NovelToon NovelToon
Pendekar Pedang Halilintar

Pendekar Pedang Halilintar

Status: sedang berlangsung
Genre:Fantasi Timur / Action / Epik Petualangan / Balas dendam dan Kelahiran Kembali / Budidaya dan Peningkatan / Mengubah Takdir
Popularitas:16.9k
Nilai: 5
Nama Author: DANTE-KUN

Ye Fan, pemuda 15 tahun dari Klan Ye—klan kelas tiga di Kota Pelangi—dikenal sebagai anak ajaib dalam seni pedang. Namun hidupnya hancur ketika klannya diserang oleh puluhan pendekar tingkat ahli yang mengincar pusaka mereka, Pedang Giok Langit.

Seluruh klan terbantai. Hanya Ye Fan yang selamat.

Dengan luka di jiwanya dan kemarahan yang membakar hatinya, ia bersumpah untuk menjadi lebih kuat, merebut kembali Pedang Giok Langit, dan membalaskan dendam Klan Ye yang telah musnah.

Ikuti perjalanan Ye Fan di PENDEKAR PEDANG Halilintar!

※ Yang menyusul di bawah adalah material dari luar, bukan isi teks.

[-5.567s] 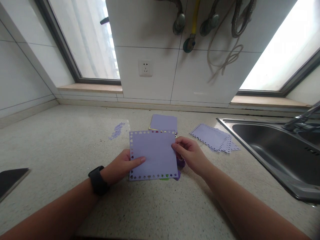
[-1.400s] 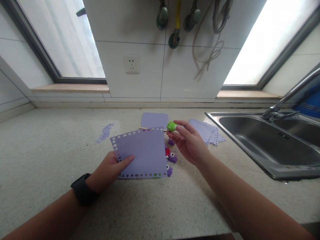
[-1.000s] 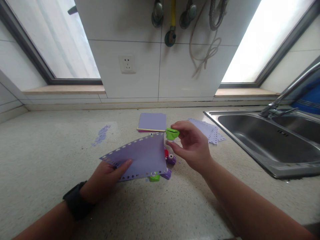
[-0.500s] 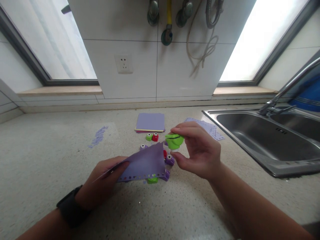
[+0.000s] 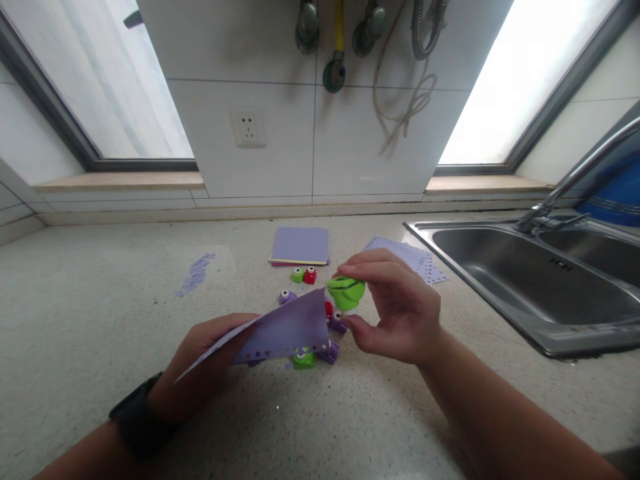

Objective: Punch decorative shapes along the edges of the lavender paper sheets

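My left hand (image 5: 205, 353) grips a sheet of purple paper (image 5: 293, 323), bent upward, with a row of small punched shapes along its near edge. Between the thumb and fingers of my right hand (image 5: 395, 303) is a green craft punch (image 5: 346, 292), held just right of the sheet's raised corner and apart from it. Below and behind the paper lie several more punches: a purple punch (image 5: 339, 323), a green punch (image 5: 303, 360) and another purple punch (image 5: 287, 297). The sheet partly hides this group.
A stack of coloured paper (image 5: 300, 245) lies farther back, with a small red punch (image 5: 310, 275) before it. Punched purple sheets (image 5: 407, 257) rest beside the steel sink (image 5: 480, 307). Purple paper bits (image 5: 196, 275) are scattered on the left of the counter (image 5: 125, 300).
My right hand has lowered the green punch slightly and shifted it a little left. The purple sheet has tilted a bit in my left hand, its left end dipping.
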`<action>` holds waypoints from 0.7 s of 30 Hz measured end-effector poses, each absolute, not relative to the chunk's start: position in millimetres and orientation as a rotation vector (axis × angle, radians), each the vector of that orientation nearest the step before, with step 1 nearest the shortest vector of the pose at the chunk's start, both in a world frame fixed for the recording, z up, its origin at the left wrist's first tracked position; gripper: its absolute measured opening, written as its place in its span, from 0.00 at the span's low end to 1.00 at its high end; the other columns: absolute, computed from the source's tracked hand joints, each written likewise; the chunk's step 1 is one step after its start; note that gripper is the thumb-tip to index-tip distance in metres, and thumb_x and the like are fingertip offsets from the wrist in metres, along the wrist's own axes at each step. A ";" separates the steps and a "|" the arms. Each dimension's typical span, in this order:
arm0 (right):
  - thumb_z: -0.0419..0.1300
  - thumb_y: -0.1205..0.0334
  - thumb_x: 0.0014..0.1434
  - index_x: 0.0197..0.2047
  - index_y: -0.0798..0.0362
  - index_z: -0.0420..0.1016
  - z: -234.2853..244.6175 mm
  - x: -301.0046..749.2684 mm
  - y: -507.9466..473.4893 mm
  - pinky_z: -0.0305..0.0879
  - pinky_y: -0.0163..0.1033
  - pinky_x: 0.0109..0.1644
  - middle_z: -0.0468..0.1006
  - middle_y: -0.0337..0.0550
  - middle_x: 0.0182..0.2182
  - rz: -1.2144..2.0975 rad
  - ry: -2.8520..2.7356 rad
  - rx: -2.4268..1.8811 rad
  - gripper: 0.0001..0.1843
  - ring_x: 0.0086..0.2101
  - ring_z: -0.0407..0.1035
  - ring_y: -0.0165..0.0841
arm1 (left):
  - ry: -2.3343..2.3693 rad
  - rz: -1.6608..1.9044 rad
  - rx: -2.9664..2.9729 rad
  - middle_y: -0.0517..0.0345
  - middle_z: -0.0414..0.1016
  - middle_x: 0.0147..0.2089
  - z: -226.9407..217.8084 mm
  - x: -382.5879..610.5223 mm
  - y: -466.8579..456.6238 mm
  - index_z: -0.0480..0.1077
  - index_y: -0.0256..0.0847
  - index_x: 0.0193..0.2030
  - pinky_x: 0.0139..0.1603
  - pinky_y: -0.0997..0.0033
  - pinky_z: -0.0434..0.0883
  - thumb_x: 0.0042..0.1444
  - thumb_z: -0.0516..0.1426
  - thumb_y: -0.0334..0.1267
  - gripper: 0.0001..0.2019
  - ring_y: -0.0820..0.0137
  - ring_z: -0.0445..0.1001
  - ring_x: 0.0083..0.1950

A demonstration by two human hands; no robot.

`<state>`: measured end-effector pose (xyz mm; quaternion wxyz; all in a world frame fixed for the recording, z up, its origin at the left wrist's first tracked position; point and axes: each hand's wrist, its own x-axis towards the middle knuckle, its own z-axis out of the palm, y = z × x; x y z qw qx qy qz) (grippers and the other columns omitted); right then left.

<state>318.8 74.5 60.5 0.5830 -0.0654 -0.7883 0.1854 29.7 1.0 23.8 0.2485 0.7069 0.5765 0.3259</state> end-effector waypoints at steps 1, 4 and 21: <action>0.71 0.76 0.48 0.62 0.49 0.77 60.6 318.7 74.3 0.77 0.51 0.48 0.79 0.48 0.47 0.431 -1.840 -0.153 0.37 0.45 0.75 0.43 | 1.563 0.885 1.921 0.58 0.83 0.31 23.1 29.3 1.0 0.79 0.43 0.34 0.31 0.71 0.71 0.70 0.53 0.45 0.17 0.66 0.76 0.29; 0.71 0.76 0.48 0.62 0.48 0.77 60.7 318.3 73.5 0.76 0.51 0.48 0.79 0.48 0.47 0.431 -1.845 -0.160 0.37 0.45 0.75 0.43 | 1.544 0.893 1.907 0.58 0.83 0.33 20.6 27.7 1.5 0.80 0.43 0.36 0.31 0.72 0.71 0.69 0.54 0.45 0.16 0.66 0.77 0.30; 0.71 0.74 0.52 0.61 0.46 0.76 56.5 317.0 75.0 0.73 0.51 0.49 0.80 0.47 0.47 0.528 -1.925 -0.256 0.33 0.46 0.75 0.43 | 1.545 0.920 1.969 0.59 0.84 0.35 19.3 27.6 2.2 0.75 0.44 0.33 0.36 0.73 0.74 0.69 0.53 0.41 0.14 0.66 0.80 0.34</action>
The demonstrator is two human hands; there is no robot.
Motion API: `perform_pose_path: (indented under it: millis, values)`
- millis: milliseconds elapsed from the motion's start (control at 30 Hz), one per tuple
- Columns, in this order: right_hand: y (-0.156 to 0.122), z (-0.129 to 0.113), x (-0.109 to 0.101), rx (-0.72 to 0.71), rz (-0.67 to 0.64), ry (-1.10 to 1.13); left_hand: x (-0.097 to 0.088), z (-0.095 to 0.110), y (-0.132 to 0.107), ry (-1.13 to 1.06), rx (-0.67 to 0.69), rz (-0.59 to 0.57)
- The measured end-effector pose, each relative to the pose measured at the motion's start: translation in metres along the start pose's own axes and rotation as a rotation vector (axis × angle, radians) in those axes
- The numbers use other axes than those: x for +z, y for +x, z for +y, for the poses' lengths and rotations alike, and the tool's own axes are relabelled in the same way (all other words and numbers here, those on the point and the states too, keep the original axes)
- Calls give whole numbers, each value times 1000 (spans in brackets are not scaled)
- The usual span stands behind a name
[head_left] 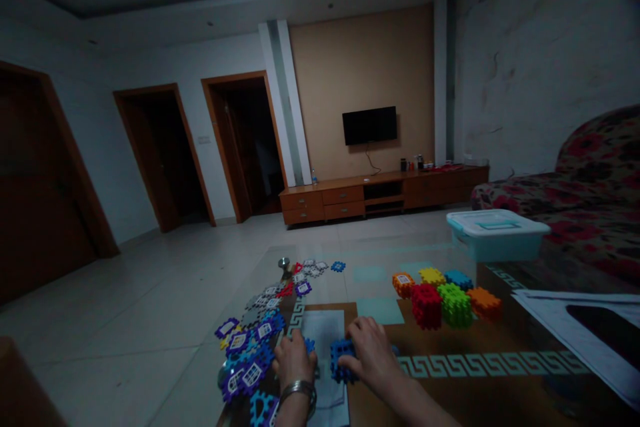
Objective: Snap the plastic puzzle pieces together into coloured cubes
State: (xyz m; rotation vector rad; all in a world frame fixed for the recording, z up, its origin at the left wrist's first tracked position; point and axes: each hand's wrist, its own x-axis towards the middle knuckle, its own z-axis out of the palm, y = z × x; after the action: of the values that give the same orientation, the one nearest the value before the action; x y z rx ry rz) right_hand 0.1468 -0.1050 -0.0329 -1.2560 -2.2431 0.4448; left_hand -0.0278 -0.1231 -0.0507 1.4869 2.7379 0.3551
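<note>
Wearing a metal bracelet, my left hand (294, 361) is low over the left part of the glass table, fingers curled round a blue interlocking piece (309, 345) that is mostly hidden. My right hand (371, 355) grips a blue open-framed block (342, 355) made of toothed pieces, thumb on its near side and fingers over the top. Under and between the hands lies a sheet of paper (325, 324). Just left of my left hand is a spread of blue and purple toothed tiles (251, 373), some with white window prints.
Red (427, 307), green (455, 305), yellow, orange and blue blocks stand grouped on the right. Behind them is a lidded light-blue box (497, 235). Papers with a dark flat object (605, 330) lie at far right. Grey and red tiles (270, 297) trail along the table's left edge.
</note>
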Motion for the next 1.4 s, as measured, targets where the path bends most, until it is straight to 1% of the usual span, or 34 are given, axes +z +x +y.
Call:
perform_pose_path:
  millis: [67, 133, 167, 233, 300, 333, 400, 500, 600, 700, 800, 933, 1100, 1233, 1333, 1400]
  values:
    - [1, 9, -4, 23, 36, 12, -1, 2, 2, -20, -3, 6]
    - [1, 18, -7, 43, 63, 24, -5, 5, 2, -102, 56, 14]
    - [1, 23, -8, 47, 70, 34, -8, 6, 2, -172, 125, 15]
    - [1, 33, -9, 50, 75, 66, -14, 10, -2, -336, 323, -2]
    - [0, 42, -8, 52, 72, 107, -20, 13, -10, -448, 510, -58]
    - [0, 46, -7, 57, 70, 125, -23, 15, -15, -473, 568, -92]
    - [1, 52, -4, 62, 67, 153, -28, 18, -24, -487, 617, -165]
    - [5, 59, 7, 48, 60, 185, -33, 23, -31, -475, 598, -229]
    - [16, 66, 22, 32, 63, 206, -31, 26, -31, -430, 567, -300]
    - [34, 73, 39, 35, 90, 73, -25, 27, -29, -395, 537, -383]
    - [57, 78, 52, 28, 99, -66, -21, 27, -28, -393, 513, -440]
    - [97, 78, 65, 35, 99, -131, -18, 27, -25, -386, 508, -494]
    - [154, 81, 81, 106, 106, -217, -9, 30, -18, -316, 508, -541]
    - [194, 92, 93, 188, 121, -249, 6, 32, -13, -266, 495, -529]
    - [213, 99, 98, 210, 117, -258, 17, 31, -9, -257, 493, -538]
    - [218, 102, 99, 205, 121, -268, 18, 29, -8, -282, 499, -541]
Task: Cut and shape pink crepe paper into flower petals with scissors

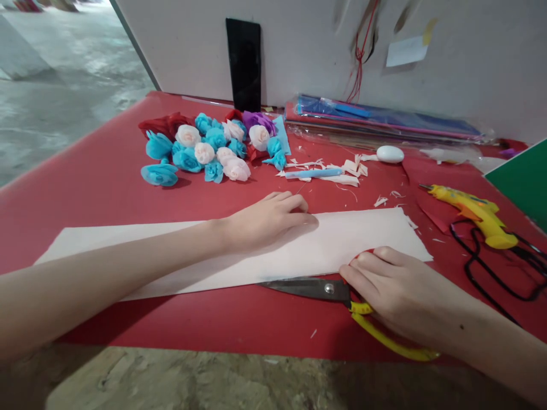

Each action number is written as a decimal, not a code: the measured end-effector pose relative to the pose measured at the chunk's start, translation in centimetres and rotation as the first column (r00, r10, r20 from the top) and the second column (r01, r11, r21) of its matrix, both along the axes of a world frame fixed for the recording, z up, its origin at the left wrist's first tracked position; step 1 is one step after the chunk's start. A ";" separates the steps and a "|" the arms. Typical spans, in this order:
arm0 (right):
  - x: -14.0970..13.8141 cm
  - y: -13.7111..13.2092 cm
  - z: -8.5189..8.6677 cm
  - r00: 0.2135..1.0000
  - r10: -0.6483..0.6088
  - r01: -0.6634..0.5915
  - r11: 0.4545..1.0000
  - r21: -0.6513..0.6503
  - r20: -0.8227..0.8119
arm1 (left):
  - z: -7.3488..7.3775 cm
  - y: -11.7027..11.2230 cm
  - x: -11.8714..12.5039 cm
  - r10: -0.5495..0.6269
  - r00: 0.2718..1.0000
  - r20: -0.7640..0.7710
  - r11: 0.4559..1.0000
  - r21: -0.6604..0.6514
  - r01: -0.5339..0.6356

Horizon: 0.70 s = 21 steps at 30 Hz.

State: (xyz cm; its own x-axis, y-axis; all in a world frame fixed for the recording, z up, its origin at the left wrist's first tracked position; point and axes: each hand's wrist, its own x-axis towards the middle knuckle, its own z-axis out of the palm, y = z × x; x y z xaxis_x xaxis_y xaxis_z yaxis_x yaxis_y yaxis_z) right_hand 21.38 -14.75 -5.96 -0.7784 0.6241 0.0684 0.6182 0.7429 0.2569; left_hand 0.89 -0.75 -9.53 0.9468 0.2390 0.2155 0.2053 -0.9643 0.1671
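A long folded strip of white paper [342, 242] lies across the red table in front of me. My left hand [273, 219] presses on its middle, fingers loosely bent and apart, holding nothing. At the paper's near edge, my right hand [395, 290] is closed over the yellow handles of a pair of scissors [305, 287]; its fingertips touch the paper and partly hide the grip. The dark blades are together, point left, and lie along the paper's near edge. One handle loop shows below the hand.
Blue, white, red and purple paper flowers [213, 148] are heaped behind the paper. Beside them are a light-blue pen-like stick [314, 173], paper scraps and a white egg-shaped piece [390, 154]. A yellow glue gun [474, 213] with black cord lies right. A phone [245, 65] leans on the wall.
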 end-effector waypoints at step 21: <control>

Karya ini diterbitkan atas izin NovelToon DANTE-KUN, isi konten hanyalah pandangan pribadi pembuatnya, tidak mewakili NovelToon sendiri

Bab 28: Hari Ketujuh Perjalanan

Di hari ketujuh perjalanannya, ketika cahaya matahari sore merembes menembus dedaunan hutan perbatasan, Ye Fan berada dalam suasana hati yang relatif tenang. Setelah berhari-hari mamacu kudanya menembus bukit dan lembah, ia akhirnya melihat garis merah tipis yang menunjukkan jarak menuju Kota Mawar Putih—ibukota Kekaisaran Tang.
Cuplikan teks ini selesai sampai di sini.